In Part I, we review the operational tasks and properties associated with Wyner’s and Gács–Körner–Witsenhausen’s (GKW’s) common information. In Part II, we discuss extensions of the former from the perspective of distributed source simulation. This includes the Rényi common information which forms a bridge between Wyner’s common information and the exact common information. Via a surprising equivalence between the Rényi common information of order ∞ and the exact common information, we demonstrate the existence of a joint source in which the exact common information strictly exceeds Wyner’s common information. Other closely related topics discussed in Part II include the channel synthesis problem and the connection of Wyner’s and exact common information to the nonnegative rank of matrices.
In Part III, recognizing that GKW’s common information is zero for most non-degenerate sources, we examine it with a more refined lens via the Non-Interactive Correlation Distillation (NICD) problem in which we quantify the agreement probability of extracted bits from a bivariate source. We extend this to the noise stability problem which includes as special cases the k-user NICD and q-stability problems. This allows us to seamlessly transition to discussing their connections to various conjectures in information theory and discrete probability, such as the Courtade–Kumar, Li– Médard and Mossell–O’Donnell conjectures. Finally, we consider functional inequalities (e.g., the hypercontractivity and Brascamp–Lieb inequalities), which constitute a further generalization of the noise stability problem in which the Boolean functions therein are replaced by nonnnegative functions. We demonstrate that the key ideas behind the proofs in Part III can be presented in a pedagogically coherent manner and unified via information-theoretic and Fourier-analytic methods.
Common information measures the amount of matching variables in two or more information sources. It is ubiquitous in information theory and related areas such as theoretical computer science and discrete probability. However, because there are multiple notions of common information, a unified understanding of the deep interconnections between them is lacking. In this monograph the authors fill this gap by leveraging a small set of mathematical techniques that are applicable across seemingly disparate problems.

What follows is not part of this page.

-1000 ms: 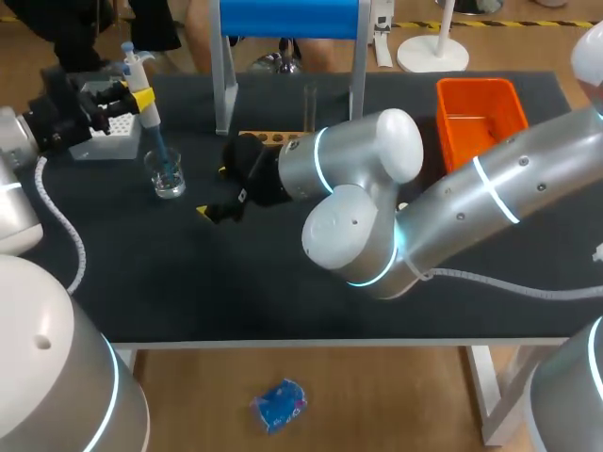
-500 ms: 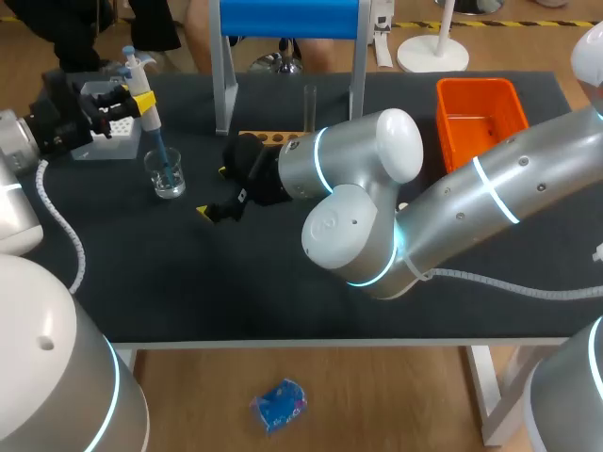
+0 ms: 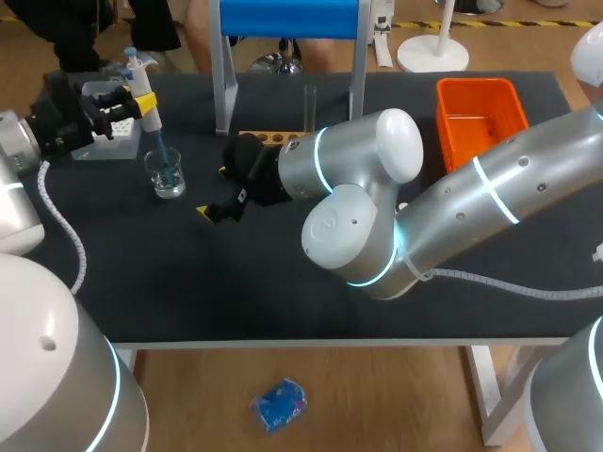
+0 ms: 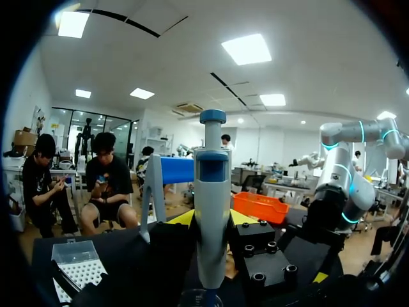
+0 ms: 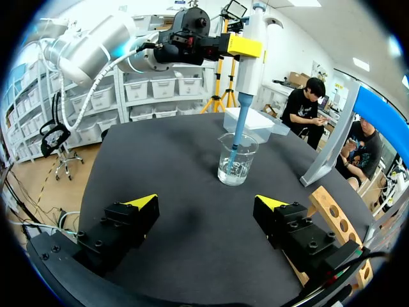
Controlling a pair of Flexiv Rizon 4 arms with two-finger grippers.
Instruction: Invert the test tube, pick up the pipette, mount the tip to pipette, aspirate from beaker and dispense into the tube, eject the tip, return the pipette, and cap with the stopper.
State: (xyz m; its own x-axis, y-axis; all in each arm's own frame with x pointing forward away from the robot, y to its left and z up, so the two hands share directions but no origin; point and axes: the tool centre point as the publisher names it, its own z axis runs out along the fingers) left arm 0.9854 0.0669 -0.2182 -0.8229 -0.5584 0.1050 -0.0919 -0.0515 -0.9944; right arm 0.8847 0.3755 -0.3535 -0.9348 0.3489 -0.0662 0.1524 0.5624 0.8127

The reader is introduced in Part I to the operational tasks and properties associated with the two main measures of common information, namely Wyner’s and Gács–Körner–Witsenhausen’s (GKW). In the subsequent two Parts, the authors take a deeper look at each of these. In Part II they discuss extensions to Wyner’s common information from the perspective of distributed source simulation, including the Rényi common information. In Part III, GKW common information comes under the spotlight. Having laid the groundwork, the authors seamlessly transition to discussing their connections to various conjectures in information theory and discrete probability.
This monograph provides students and researchers in Information Theory with a comprehensive resource for understanding common information and points the way forward to creating a unified set of techniques applicable over a wide range of problems.